Segment Start: Source material
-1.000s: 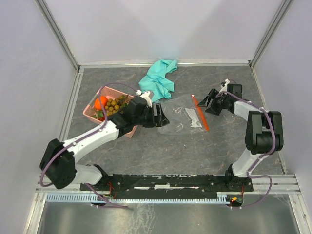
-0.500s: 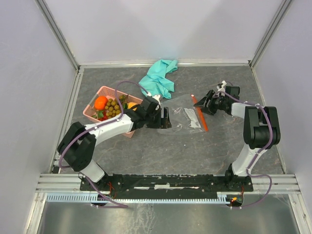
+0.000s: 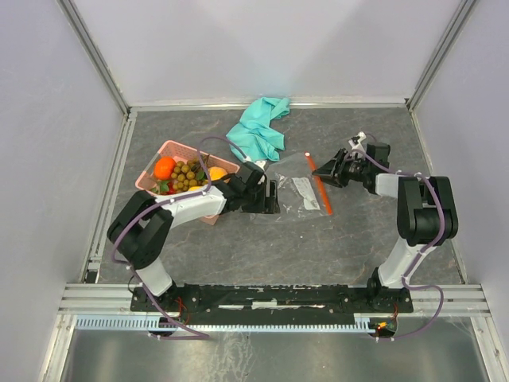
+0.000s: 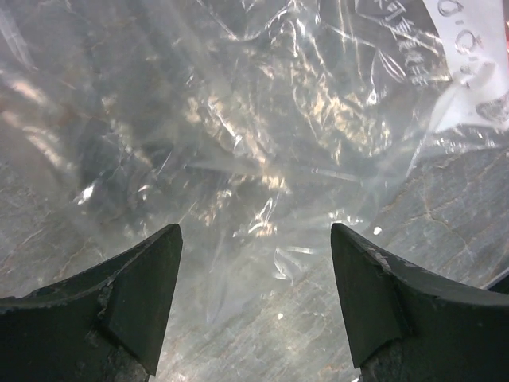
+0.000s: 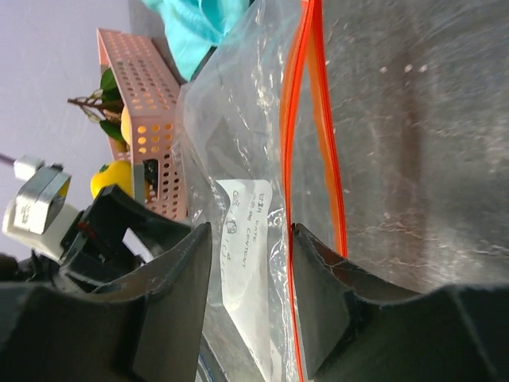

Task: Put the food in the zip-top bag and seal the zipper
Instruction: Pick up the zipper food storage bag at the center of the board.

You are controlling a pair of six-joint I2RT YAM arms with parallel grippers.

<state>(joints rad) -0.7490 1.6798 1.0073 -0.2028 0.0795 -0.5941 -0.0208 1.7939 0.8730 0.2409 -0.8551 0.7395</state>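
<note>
Food (image 3: 184, 171) waits in the pink basket (image 3: 145, 180) at the left, while both arms have come in to the clear bag (image 3: 296, 191) on the counter (image 3: 262, 247): left tool (image 4: 254, 235) wide open over its left end, right tool (image 5: 250, 235) partly open, empty, at the red zipper (image 3: 320, 185), likely to open it.

Soft, even light is coming down from overhead, brightening the pale walls (image 3: 262, 48) and casting only faint shadows onto the grey table (image 3: 262, 247). Up close, glare is flaring in white streaks over the crinkled zip-top bag (image 4: 262, 143). The left gripper (image 4: 254, 231) is showing dark and slightly blurred along the frame's bottom. The right gripper (image 5: 250, 231) is looking the same, while the zipper (image 5: 310, 40) is reading sharp.
</note>
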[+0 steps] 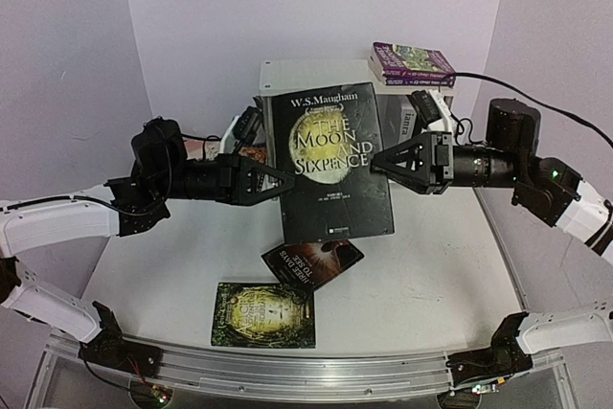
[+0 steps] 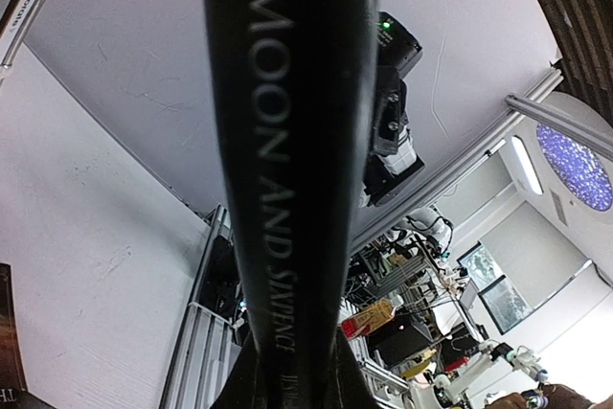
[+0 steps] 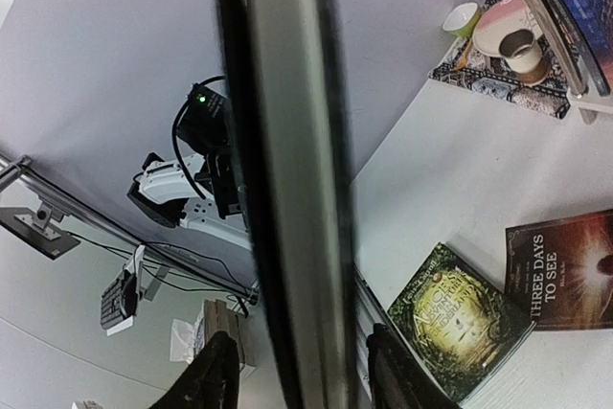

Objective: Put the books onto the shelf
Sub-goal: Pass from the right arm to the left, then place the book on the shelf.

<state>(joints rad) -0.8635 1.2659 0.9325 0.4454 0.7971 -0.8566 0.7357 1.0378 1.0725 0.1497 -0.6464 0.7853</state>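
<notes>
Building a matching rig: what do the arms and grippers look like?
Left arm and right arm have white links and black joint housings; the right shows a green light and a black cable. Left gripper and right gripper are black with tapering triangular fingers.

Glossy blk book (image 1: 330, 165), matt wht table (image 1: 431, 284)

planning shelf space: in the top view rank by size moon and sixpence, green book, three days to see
Moon and Sixpence, largest, though held up nearer the camera
green book
Three Days to See
</notes>
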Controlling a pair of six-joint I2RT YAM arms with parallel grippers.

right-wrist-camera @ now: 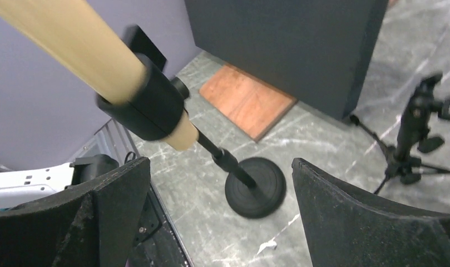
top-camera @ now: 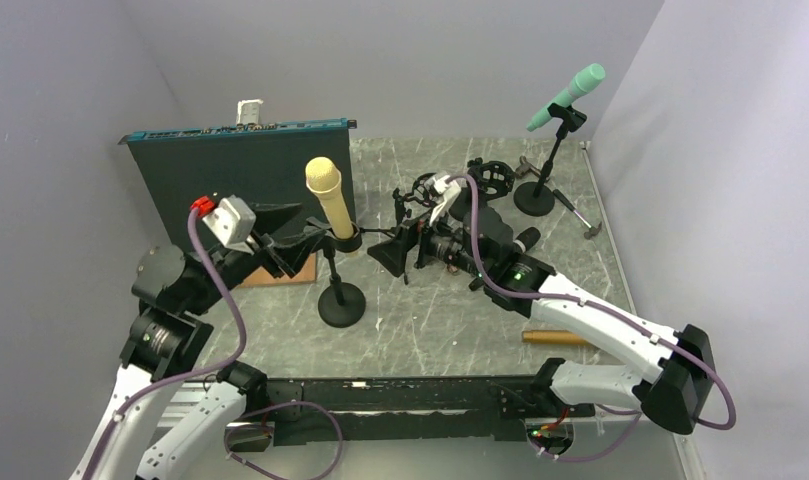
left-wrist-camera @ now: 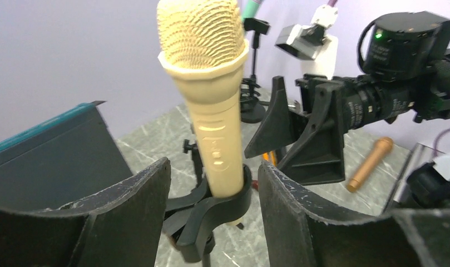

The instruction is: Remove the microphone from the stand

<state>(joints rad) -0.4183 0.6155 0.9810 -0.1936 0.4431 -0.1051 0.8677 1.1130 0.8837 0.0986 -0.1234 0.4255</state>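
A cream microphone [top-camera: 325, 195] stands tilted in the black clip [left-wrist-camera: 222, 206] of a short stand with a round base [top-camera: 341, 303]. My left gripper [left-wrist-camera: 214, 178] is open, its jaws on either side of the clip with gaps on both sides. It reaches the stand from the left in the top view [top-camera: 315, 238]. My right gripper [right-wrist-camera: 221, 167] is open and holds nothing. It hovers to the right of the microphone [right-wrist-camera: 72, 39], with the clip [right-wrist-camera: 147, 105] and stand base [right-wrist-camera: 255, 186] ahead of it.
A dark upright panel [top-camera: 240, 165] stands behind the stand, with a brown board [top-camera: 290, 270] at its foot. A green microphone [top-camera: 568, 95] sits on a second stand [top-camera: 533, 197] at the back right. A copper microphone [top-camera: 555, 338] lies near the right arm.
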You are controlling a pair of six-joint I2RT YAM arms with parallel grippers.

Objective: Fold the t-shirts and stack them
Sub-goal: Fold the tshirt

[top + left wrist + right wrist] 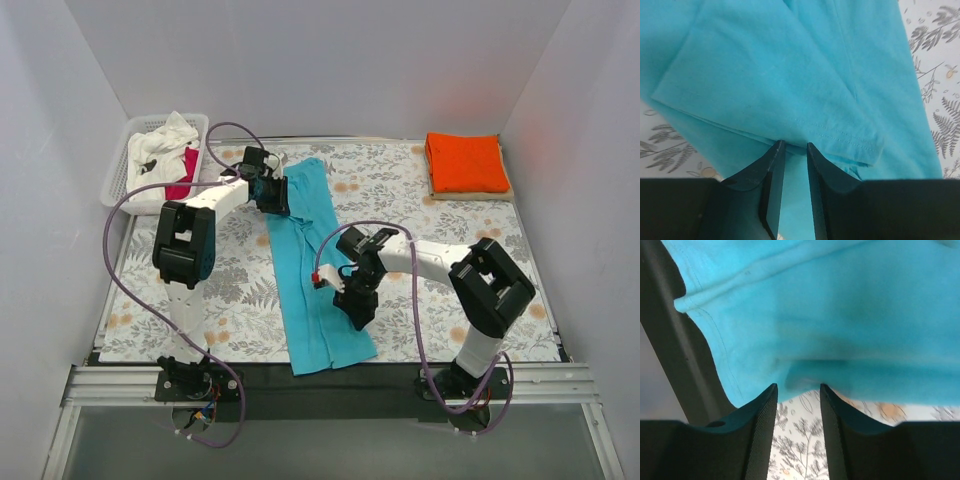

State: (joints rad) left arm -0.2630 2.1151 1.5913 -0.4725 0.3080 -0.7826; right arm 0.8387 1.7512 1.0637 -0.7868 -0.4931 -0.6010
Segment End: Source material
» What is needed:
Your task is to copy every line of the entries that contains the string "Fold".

» Answer section:
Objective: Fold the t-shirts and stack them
Sub-goal: Fold the tshirt

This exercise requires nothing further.